Particularly for student musicians, a common issue is comparing ourselves to our colleagues and peers. Of course, this is not exclusive to musicians and it occurs in all aspects of life. Maintaining focus when lots of other things are happening is difficult. I personally think that it is important to be aware of our surroundings and the people we have in our circle. However, for me, drive and determination should always come from within and not from the actions of others. Inspiration from others is always a good thing but relying on someone else’s actions as a catalyst to create one’s on action is not always effective. It is very easy to become distracted, sidetracked and driven off course especially when someone else in constantly in the subconscious. For me, concentrating on my own progress in life, music, relationships etc is far more important, relevant and useful than tracking someone else’s.
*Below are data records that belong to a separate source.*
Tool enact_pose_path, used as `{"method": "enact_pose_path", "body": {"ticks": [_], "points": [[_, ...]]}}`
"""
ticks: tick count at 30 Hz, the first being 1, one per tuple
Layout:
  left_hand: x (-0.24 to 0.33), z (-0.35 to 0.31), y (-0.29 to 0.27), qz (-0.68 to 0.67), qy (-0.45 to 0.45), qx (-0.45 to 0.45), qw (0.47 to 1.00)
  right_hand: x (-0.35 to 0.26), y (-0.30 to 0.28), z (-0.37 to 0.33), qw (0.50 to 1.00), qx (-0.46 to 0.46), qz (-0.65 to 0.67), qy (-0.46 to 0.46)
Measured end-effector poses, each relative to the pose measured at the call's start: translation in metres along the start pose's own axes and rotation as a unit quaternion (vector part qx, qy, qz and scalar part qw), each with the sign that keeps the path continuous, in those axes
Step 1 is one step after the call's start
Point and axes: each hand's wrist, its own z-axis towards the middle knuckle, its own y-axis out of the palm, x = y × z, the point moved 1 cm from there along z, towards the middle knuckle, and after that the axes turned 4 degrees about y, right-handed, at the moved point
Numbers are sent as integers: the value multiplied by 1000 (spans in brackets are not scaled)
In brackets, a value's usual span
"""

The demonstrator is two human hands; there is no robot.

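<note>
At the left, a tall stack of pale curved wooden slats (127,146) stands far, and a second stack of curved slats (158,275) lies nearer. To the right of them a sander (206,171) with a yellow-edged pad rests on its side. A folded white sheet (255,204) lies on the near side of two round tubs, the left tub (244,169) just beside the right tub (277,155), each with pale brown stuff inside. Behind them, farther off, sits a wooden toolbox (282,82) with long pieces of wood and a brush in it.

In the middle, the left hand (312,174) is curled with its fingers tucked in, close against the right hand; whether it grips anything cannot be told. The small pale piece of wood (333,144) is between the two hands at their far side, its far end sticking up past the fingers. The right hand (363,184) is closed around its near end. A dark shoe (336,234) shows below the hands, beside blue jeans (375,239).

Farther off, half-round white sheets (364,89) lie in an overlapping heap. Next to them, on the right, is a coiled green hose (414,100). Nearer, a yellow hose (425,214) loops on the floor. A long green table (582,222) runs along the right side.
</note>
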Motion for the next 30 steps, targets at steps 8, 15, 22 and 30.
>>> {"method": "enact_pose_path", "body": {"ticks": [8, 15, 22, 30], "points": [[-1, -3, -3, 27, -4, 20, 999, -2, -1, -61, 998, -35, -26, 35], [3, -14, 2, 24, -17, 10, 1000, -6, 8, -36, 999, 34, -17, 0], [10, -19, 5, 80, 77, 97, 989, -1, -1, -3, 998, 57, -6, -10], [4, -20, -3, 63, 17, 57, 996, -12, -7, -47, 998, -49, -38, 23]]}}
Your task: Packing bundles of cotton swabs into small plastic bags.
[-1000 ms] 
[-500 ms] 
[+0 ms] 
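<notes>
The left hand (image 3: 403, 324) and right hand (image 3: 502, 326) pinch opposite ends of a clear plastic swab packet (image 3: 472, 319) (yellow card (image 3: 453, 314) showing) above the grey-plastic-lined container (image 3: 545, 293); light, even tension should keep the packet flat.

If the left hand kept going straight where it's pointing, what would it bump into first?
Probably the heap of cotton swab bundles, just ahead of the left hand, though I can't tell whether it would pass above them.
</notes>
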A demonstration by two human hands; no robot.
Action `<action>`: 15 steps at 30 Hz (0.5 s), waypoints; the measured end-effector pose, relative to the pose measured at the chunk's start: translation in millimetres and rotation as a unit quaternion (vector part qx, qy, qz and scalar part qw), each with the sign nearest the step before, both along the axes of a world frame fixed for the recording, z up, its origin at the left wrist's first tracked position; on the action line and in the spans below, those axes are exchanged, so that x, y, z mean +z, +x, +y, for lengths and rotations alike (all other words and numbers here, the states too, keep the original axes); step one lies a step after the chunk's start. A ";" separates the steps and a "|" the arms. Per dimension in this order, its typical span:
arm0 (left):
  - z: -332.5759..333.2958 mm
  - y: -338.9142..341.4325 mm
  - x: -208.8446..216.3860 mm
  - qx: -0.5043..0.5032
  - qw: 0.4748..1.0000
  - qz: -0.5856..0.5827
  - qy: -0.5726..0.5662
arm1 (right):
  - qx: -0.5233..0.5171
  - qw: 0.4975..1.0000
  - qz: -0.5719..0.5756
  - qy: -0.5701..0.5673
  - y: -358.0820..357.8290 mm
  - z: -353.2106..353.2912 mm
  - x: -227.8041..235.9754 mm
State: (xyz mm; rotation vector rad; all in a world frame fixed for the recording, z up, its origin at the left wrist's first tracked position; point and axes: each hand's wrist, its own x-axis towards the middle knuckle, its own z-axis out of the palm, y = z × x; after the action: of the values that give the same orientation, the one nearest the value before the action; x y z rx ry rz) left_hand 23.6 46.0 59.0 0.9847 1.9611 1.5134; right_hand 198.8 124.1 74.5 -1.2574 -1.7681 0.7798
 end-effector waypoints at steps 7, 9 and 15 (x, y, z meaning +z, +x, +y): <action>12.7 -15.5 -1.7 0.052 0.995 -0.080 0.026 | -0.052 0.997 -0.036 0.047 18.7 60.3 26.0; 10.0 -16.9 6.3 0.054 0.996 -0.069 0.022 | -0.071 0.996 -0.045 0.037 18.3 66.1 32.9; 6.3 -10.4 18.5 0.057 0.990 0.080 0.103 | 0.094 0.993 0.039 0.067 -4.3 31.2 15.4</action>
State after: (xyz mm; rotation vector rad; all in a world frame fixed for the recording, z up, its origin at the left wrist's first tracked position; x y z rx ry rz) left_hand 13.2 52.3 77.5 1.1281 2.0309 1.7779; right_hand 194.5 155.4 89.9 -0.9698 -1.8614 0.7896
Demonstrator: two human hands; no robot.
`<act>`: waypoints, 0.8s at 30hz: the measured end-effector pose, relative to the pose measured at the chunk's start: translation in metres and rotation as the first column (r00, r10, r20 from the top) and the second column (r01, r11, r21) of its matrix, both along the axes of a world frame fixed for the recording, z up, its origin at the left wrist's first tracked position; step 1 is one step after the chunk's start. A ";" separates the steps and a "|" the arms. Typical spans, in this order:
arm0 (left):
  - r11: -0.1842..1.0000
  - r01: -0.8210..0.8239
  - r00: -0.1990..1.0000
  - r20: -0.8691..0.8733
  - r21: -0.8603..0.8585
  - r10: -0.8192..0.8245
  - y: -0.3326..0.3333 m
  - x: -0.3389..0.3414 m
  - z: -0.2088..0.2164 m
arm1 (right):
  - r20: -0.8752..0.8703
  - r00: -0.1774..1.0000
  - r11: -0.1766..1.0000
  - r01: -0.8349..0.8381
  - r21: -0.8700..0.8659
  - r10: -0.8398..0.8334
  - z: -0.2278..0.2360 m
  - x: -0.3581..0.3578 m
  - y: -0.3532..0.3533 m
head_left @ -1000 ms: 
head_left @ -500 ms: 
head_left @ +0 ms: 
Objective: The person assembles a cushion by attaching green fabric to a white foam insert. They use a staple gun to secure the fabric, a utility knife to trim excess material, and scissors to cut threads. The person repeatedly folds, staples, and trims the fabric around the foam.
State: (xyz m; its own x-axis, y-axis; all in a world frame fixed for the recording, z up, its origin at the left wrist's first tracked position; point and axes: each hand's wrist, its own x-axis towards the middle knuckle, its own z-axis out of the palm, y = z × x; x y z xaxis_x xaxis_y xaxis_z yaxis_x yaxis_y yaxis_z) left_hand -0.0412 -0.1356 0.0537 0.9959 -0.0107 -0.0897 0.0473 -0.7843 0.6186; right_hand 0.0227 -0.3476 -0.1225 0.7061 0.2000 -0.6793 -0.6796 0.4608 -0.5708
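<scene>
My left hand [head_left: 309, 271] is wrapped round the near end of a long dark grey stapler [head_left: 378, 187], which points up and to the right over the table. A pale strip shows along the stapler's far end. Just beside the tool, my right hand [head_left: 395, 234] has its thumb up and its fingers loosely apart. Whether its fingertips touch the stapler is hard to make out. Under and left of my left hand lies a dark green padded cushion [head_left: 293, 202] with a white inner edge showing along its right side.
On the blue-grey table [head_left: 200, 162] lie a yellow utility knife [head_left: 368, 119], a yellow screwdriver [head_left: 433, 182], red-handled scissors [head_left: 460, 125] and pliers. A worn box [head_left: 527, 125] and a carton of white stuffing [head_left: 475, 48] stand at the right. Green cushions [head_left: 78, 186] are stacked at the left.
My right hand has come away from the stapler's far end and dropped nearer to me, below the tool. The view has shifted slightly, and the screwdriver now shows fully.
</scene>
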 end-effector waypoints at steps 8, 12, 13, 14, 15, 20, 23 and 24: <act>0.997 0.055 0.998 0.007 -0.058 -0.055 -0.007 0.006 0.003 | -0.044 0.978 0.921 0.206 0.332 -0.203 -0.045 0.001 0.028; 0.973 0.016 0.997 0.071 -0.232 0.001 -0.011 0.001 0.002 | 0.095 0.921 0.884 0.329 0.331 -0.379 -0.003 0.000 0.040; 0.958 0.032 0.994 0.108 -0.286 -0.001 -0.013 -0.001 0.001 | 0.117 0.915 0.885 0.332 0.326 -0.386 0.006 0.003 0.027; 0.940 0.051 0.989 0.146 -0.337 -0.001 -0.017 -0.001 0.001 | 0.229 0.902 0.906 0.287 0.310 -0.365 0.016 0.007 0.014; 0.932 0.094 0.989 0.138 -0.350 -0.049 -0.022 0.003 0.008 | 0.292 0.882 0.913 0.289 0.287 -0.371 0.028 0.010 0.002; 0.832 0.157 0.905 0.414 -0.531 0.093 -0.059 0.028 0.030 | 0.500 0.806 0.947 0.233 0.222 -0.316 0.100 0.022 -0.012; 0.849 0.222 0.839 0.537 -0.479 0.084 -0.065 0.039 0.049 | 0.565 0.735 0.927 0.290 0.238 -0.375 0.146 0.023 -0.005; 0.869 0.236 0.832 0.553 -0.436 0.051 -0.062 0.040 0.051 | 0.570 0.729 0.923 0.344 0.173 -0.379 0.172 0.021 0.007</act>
I’m a firm believer that everyone has something unique and different to offer and we should all treasure our individuality. Insecurity is always there but we have must not let it stop us from making progress. I know that I may not be as technically accomplished as other musicians but I don’t wallow in self pity. Whilst I’m working behind closed doors  to improve my weak areas, I champion my strengths. The trouble with being a musician is that we spend hours upon hours practising without recognition because no one sees the hard work we put it in. It’s the iceberg analogy. People only see the top, the success and not all the stress, anxiety and hard work underneath. Sometimes, I think how great it would be if someone were to give an applause at the end of every good practise session.  But alas, the reality is that sometimes we have to give ourselves a pat on the back.
Gone are the days of putting myself down. Inject some positivity into your life. Don’t be a doubting Thomas. Believe in yourself. Encourage yourself.

 

 

I’ve learnt to blow my own trumpet. If I don’t, no-one else will.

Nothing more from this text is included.